Material provided
--- START ---

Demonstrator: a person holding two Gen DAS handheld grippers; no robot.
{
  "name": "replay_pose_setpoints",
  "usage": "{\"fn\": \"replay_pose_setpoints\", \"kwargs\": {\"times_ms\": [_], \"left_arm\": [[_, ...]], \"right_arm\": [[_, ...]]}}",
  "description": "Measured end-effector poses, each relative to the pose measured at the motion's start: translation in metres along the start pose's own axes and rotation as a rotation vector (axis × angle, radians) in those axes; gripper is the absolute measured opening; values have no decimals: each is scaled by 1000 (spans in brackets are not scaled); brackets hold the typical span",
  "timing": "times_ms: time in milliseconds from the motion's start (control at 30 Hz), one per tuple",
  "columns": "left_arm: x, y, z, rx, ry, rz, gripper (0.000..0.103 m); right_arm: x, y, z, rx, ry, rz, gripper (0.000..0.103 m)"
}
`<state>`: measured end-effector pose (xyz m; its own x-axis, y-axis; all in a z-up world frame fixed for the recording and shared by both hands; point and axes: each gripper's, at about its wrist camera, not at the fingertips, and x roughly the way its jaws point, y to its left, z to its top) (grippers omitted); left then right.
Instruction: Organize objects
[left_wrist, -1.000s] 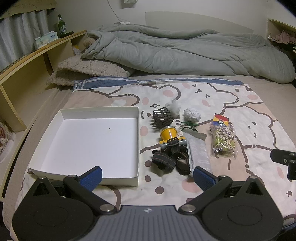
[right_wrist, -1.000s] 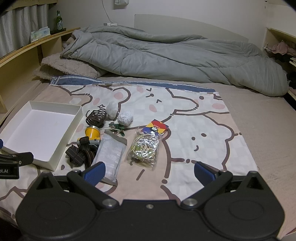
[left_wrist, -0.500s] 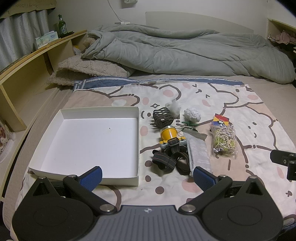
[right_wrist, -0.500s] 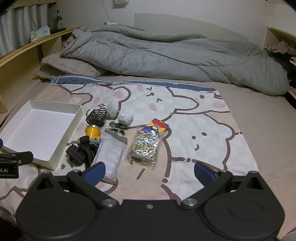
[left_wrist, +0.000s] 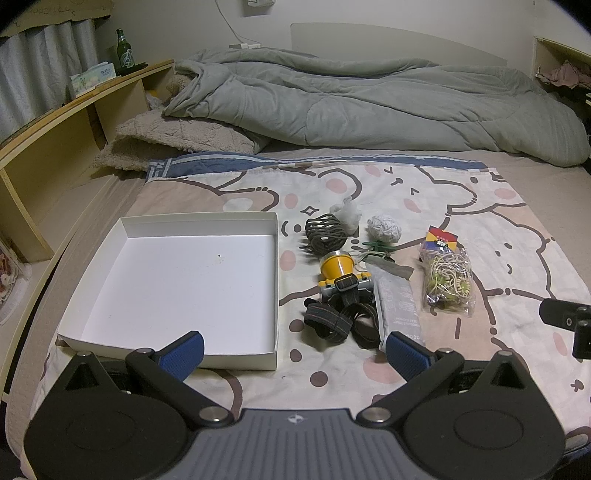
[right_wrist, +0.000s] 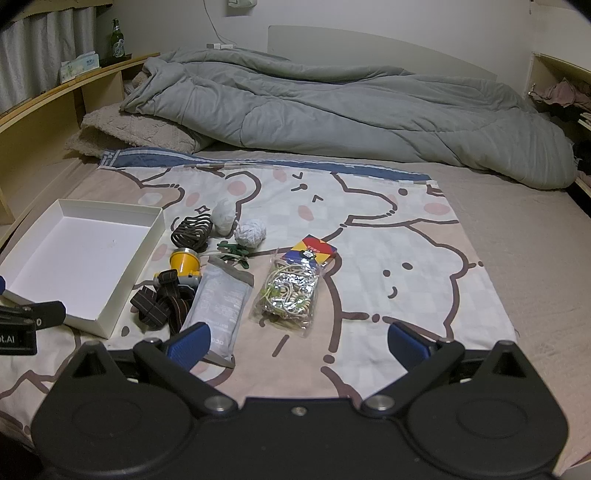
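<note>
Nothing is sorted yet: my left claw (left_wrist: 293, 349) and right claw (right_wrist: 297, 341) hang released and empty above the bed. The white box (left_wrist: 147, 225) lies bare; the headlamp (left_wrist: 338, 275) just beside it needs a grasp first.

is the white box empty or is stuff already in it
Empty. The white box shows only its bare floor with a tiny speck; the headlamp and other items lie on the blanket beside it.

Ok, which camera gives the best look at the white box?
The left wrist view: the white box lies almost straight ahead, its whole floor visible. The right wrist view has it at the left edge, foreshortened.
</note>
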<state>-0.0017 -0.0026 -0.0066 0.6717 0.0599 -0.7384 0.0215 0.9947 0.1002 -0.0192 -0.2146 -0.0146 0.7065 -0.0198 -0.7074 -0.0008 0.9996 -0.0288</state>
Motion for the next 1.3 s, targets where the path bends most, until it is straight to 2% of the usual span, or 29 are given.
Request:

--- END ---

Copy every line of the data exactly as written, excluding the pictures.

Problem solution
Demonstrator: a person holding two Gen DAS handheld grippers; no robot.
{
  "name": "replay_pose_setpoints",
  "usage": "{\"fn\": \"replay_pose_setpoints\", \"kwargs\": {\"times_ms\": [_], \"left_arm\": [[_, ...]], \"right_arm\": [[_, ...]]}}",
  "description": "Measured end-effector poses, each relative to the pose measured at the motion's start: translation in metres along the start pose's own axes and rotation as a rotation vector (axis × angle, radians) in those axes; gripper is the absolute measured opening; values have no decimals: each is scaled by 1000 (spans in brackets are not scaled); brackets hold the typical span",
  "timing": "times_ms: time in milliseconds from the motion's start (control at 30 Hz), one per tuple",
  "columns": "left_arm: x, y, z, rx, ry, rz, gripper (0.000..0.103 m); right_arm: x, y, z, rx, ry, rz, gripper (0.000..0.103 m)"
}
`<state>`: measured end-effector pose (xyz m; its own x-axis, y-axis; all in a z-up world frame fixed for the recording and shared by both hands; point and axes: each gripper's, at about its wrist camera, not at the fingertips, and x roughly the way its jaws point, y to its left, z to its top) (grippers omitted); left then right.
Instruction: Organize objects
[left_wrist, -1.000s] 
[right_wrist, -1.000s] 
[left_wrist, -0.500s] 
[right_wrist, -0.500s] 
[left_wrist, +0.000s] 
[right_wrist, +0.000s] 
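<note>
Nothing is sorted yet: my left claw (left_wrist: 293, 349) and right claw (right_wrist: 297, 341) hang released and empty above the bed. The white box (left_wrist: 147, 225) lies bare; the headlamp (left_wrist: 338, 275) just beside it needs a grasp first.

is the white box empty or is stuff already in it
Empty. The white box shows only its bare floor with a tiny speck; the headlamp and other items lie on the blanket beside it.

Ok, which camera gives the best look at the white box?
The left wrist view: the white box lies almost straight ahead, its whole floor visible. The right wrist view has it at the left edge, foreshortened.
</note>
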<state>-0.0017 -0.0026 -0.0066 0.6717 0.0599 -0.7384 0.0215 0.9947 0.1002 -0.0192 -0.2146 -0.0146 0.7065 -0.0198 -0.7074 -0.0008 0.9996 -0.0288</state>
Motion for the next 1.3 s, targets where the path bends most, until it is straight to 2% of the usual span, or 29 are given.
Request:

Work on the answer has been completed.